Things That Aren’t Trademarks
You are not using your company name or logo as a trademark every time you slap it on something. And you don’t need to register a trademark for every single thing that carries your logo. This is a very hard concept for many business owners to understand.
LEGAL DIRECTION® law firm provides legal services. But I also have lip balm with my logo on it to hand out to people at networking events (so you can protect your lips, too). Since I don’t manufacture or sell cosmetics, that LEGAL DIRECTION logo on the lip balm is not being used as a trademark. Neither are your pens, coffee mugs or other swag. These are promotional products used to market your business, but they are not your core product or service.
Remember, the trademark is the name, logo, color scheme, product packaging, jingle or whatever that tells your customers how to find your core products or services in the marketplace.
Almost always, your medical scrubs with the practice name and the T-shirts and hats you sell with your restaurant name are not registrable as trademarks. Is anyone buying the T-shirt because they like the quality of Robert A. Jones, DDS PLLC clothes? If you are selling clothing, make sure your brand name/logo is on the label, the hang tag, on the sleeve, on the left front, etc. Think of where you look for the alligator or the polo player.
Note the exception to this rule for famous brands, such as Hard Rock Café restaurants or Harley Davidson motorcycles. These companies sell a lot of merchandise to support their core brand, and they trademark registrations for every last T-shirt, key chain, pin and shot glass.

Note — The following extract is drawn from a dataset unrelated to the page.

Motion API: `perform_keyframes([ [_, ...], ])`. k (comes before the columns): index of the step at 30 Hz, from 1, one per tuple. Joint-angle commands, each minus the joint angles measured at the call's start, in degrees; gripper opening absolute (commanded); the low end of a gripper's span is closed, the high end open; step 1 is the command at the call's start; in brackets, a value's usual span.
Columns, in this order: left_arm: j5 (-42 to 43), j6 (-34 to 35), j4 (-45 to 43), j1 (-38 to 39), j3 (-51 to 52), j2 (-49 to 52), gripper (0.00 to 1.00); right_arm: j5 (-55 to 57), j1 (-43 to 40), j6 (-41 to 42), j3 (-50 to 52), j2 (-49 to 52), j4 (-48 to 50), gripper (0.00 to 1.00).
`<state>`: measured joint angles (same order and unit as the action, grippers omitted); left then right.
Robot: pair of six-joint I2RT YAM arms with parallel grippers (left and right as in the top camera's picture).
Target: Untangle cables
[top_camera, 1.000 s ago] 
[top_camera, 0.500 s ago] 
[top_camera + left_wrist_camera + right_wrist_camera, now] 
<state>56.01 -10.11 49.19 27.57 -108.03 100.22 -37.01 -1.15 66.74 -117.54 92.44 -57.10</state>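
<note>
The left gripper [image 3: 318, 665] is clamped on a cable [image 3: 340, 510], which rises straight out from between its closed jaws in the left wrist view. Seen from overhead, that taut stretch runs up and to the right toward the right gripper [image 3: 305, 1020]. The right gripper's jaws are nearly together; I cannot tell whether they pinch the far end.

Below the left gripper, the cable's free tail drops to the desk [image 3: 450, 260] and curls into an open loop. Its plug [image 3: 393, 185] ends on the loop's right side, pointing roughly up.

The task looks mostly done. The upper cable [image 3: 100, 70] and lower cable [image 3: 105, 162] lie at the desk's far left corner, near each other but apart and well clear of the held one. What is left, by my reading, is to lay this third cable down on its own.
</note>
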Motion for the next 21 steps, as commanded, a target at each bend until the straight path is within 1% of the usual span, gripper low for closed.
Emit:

Cute slogans are often not used as trademarks. They are ornamental or amusing and usually are not associated closely enough with the product or service to designate to the consumer who made the product or service. “Where’s the Beef” for hamburgers or “Just Do It!” for athletic apparel are different than “Better in the Bull City” or “I’m with Stupid” T-shirts that you silk-screen in Durham. Your silk screen business should not seek to register all the funny sayings you print on shirts, but if you put your company’s name on the shirt labels or hang tags, that’s a registrable trademark.
Finally, a single book title is not registrable as a trademark, but a series of books can be - think “Chicken Soup” or “For Dummies” or “Harry Potter.” You can trademark goods and services that go along with the book title, such as websites, blogs, tours, courses, and all kinds of merchandise. Same with characters in a book.